Circular : No. 312 [F. No. 200/187/81-IT(A-I)], dated 31-8-1981.
The salaries of Members of Parliament are governed by the Salaries and Allow-ances of Members of Parliament Act, 1954. It is undeniable that a Member of Parliament is not an employee of the Government. Therefore, the salary received by him as M.P. will not be chargeable to income-tax under the head “Salaries” but as “Income from other sources” under section 56 of the Income-tax Act.
Letter : F. No. 40/29/67-IT(A-I), dated 22-5-1967.
1. An instance has come to the notice of the Board where enquiry regarding salary drawn abroad and the perquisites enjoyed by the senior executives of a foreign company operating in India revealed substantial understatement of income liable to tax. The detection was possible mainly due to the close co-ordination in the assessment of the foreign company and of its senior executives. In view of this, the Board would like to reiterate that where the cases of senior executives have not been assigned to the Income-tax Officer assessing the company, assessments in such cases should be completed after proper co-ordination with the Income-tax Officer assessing the company and in particular after carefully examining the following points.
2. Valuation of perquisites - rent-free accommodation - The value of this perquisite has to be determined under rule 3(iii) read with Explanation 2. In the case of premises owned by the company, the value of accommodation should be determined on the basis of market rent which a similar accommodation would realise in the same locality or the municipal value of the accommodation, whichever is higher. But while determining the fair rental value of the accommodation owned by the company, the cost of acquisition and other capital expenses on renovation, etc., incurred by the company should be kept in view. In respect of premises taken on lease or rent by the company, the actual payment by the company should be taken as fair rental value of the premises. If the company has incurred or agreed to incur expenditure on repairs, maintenance, etc., of the premises, a suitable adjustment should be made to arrive at the fair rental value. No deduction should ordinarily be allowed on the ground that a certain portion of the residence is used for the purposes of office work.
VALUE OF FURNITURE, ETC. - Senior executives are either provided with furnished accommodation or the furniture, etc. It is understood that some companies have laid down norms in this respect. The particulars of the items may be obtained from the company and utilised for valuing the perquisites. This applies to rent-free accommodation also.

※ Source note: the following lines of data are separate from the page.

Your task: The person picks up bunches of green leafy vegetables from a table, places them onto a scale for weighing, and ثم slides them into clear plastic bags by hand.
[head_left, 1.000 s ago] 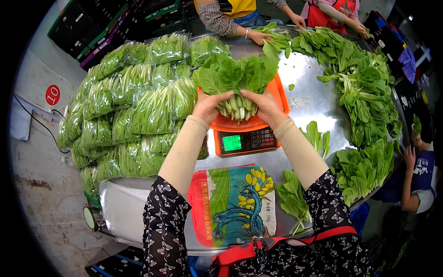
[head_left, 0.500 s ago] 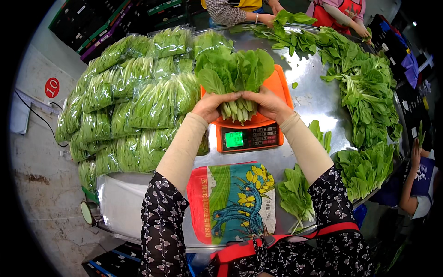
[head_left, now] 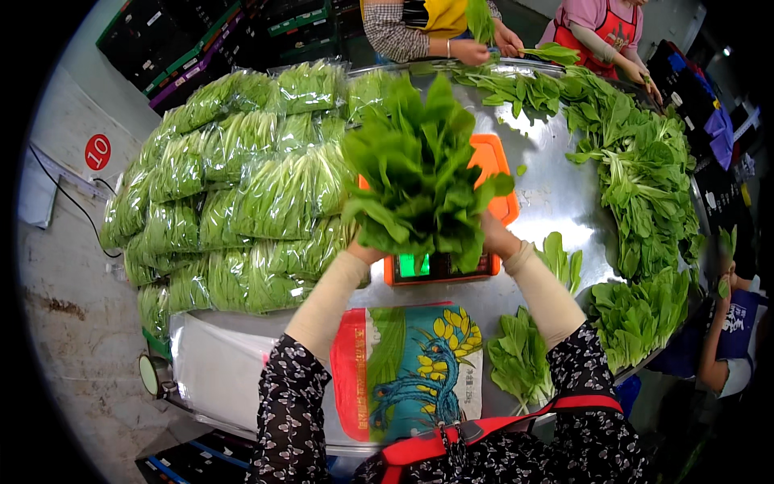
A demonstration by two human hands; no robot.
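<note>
A large bunch of leafy greens [head_left: 423, 165] is gripped from both sides by my hands, its leaves fanned upward and slightly blurred. My left hand [head_left: 364, 247] is on its left side and my right hand [head_left: 500, 237] on its right; the leaves hide most of the fingers and all the stems. The bunch is over the orange scale [head_left: 490, 153], covering much of its tray and keypad. Part of the scale's lit green display [head_left: 414, 264] shows below the leaves. Whether the bunch touches the tray, I cannot tell.
Bagged greens [head_left: 266, 189] are stacked at left on the metal table [head_left: 556, 153]. A printed sack [head_left: 415, 371] and clear plastic bags [head_left: 214, 355] lie nearer me. Loose greens [head_left: 645, 177] line the right side; a small bunch [head_left: 520, 355] lies by my right forearm. Co-workers stand around the table.
My hands have lowered toward me with the bunch and tipped it, so its leaves now face up and its stems are hidden. A co-worker at the far side has moved a leaf.
</note>
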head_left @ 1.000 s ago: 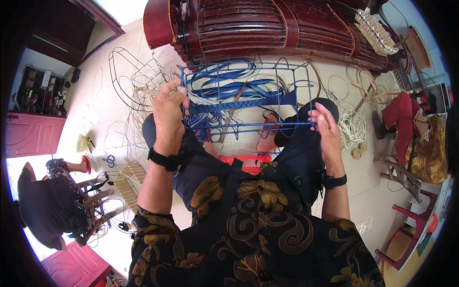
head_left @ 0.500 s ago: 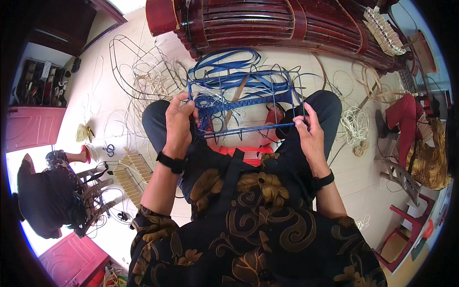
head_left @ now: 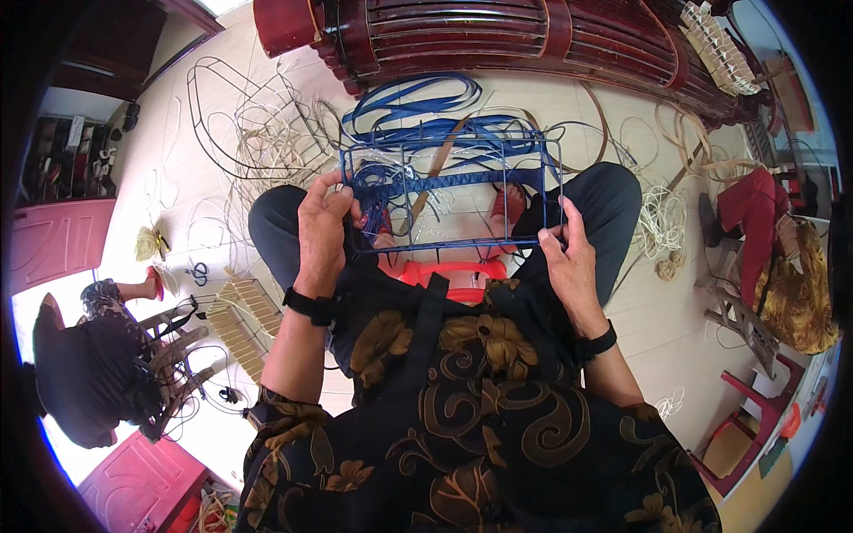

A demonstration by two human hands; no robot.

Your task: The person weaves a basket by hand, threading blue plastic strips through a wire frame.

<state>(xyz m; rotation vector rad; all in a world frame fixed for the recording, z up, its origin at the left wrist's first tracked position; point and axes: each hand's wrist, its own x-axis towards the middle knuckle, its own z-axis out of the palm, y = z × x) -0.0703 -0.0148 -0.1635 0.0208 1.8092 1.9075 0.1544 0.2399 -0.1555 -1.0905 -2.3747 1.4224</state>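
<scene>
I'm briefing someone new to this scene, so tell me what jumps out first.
First, the blue wire frame in mid-picture, held between the left hand at its left side and the right hand near its lower right corner. Beyond it, loops of flat blue strip lie on the pale floor. Dark red slatted furniture fills the top middle.

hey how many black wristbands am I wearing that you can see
2. The left wristband sits just behind your left hand, the right wristband behind your right hand; both hands hold the blue wire frame. Any under your sleeves would be hidden.
</scene>
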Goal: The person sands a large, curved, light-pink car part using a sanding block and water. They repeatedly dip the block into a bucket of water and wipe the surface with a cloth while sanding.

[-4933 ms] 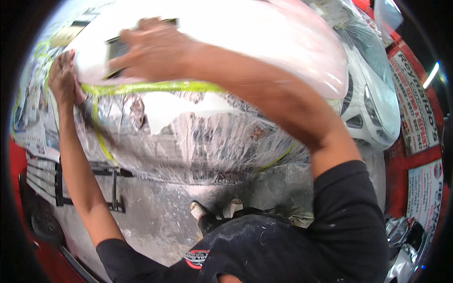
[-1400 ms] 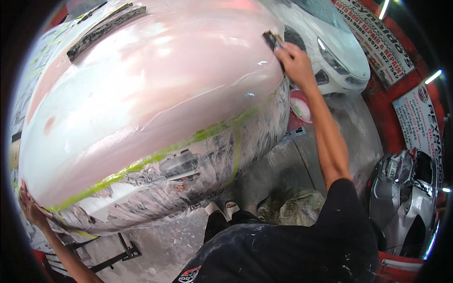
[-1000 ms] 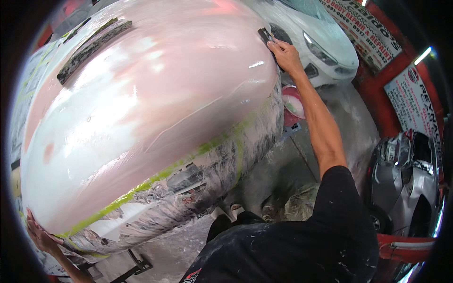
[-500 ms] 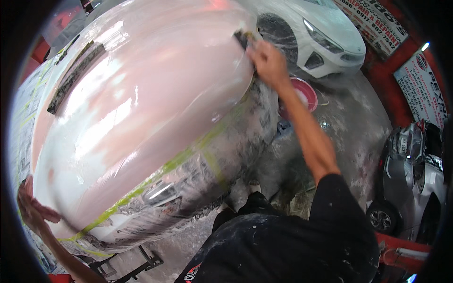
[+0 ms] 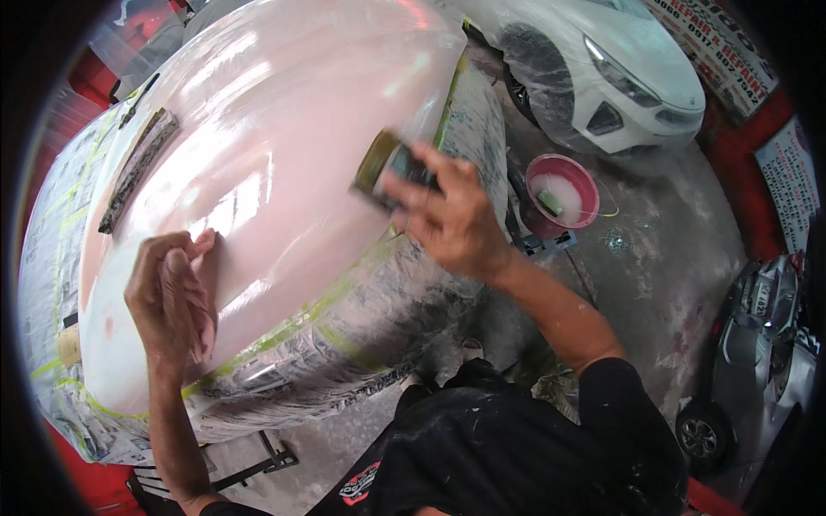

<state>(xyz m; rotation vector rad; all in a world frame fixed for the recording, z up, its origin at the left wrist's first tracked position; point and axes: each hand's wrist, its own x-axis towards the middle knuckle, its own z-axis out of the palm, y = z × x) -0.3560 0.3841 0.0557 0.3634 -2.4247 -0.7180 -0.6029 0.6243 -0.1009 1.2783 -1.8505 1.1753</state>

ENTERTAINMENT EXPENSES - Details of entertainment expenses including club bills reimbursed by the company should be obtained. The claim that the reimbursement of the expenditure was in respect of entertainment for purposes of the business of the company should be accepted only after proper scrutiny. Thus, the value of this perquisite is to be properly ascertained.
3. Furlough pay - Furlough pay paid abroad by companies is at times not included by the executives in their returns of income. The furlough pay being related to services rendered in India is income deemed to accrue or arise in India and as such is includible in the total income of all such employees. The company should invariably be required to furnish particulars regarding furlough pay paid to the executives.
Instruction : No. 1099 [F. No. 200/73/77-IT(A-I)], dated 20-9-1977 [Source: 143rd Report (1978-79) of the Public Accounts Committee, pp. 34-36].